Output the data word for word. Begin at its first line and end at the line with "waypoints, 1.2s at".

■ **Collected material**
***
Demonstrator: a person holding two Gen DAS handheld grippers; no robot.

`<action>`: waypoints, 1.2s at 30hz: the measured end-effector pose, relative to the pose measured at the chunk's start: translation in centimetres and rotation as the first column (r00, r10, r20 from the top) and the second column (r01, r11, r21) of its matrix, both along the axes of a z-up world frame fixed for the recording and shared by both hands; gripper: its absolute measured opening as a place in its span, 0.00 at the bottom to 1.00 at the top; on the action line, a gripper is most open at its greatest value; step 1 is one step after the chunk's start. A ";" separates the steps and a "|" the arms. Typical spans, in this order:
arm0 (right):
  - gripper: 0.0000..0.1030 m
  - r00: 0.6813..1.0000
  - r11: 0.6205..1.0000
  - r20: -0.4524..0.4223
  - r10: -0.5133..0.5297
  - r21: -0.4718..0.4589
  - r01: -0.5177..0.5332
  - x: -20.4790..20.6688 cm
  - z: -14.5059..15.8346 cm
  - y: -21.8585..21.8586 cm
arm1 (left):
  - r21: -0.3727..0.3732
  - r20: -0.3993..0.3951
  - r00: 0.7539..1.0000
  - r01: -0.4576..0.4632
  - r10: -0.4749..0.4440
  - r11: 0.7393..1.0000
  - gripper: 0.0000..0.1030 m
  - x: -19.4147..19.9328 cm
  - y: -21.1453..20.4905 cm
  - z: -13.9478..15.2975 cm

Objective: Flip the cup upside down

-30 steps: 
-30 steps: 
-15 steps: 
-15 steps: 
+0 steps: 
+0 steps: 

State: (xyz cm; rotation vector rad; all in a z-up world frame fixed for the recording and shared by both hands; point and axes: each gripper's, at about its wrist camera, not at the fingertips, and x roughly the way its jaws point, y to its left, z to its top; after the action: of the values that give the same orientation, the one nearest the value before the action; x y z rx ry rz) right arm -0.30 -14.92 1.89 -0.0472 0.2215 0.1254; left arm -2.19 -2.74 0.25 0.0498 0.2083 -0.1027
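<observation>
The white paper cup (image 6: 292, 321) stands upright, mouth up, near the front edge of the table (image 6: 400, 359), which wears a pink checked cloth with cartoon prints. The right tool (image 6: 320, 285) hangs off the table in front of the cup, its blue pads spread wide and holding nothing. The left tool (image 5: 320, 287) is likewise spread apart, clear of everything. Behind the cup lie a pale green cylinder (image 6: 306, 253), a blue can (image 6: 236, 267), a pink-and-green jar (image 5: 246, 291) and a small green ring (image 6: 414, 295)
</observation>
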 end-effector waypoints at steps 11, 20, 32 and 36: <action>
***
■ **Output below**
Demonstrator: a person holding two Gen DAS handheld grippers; no robot.

`<action>`: waypoints, 1.2s at 30hz: the measured end-effector pose, relative to the pose measured at the chunk's start: translation in centimetres and rotation as the first column (r00, r10, r20 from the top) and the second column (r01, r11, r21) of its matrix, both along the axes of a z-up world frame fixed for the recording and shared by both hands; gripper: its absolute measured opening as a place in its span, 0.00 at the bottom to 1.00 at the top; on the action line, a gripper is most open at its greatest value; step 1 is one step after the chunk's start. A ";" separates the steps and a "|" the arms. Typical spans, in this order:

Nothing remains to be added to this answer.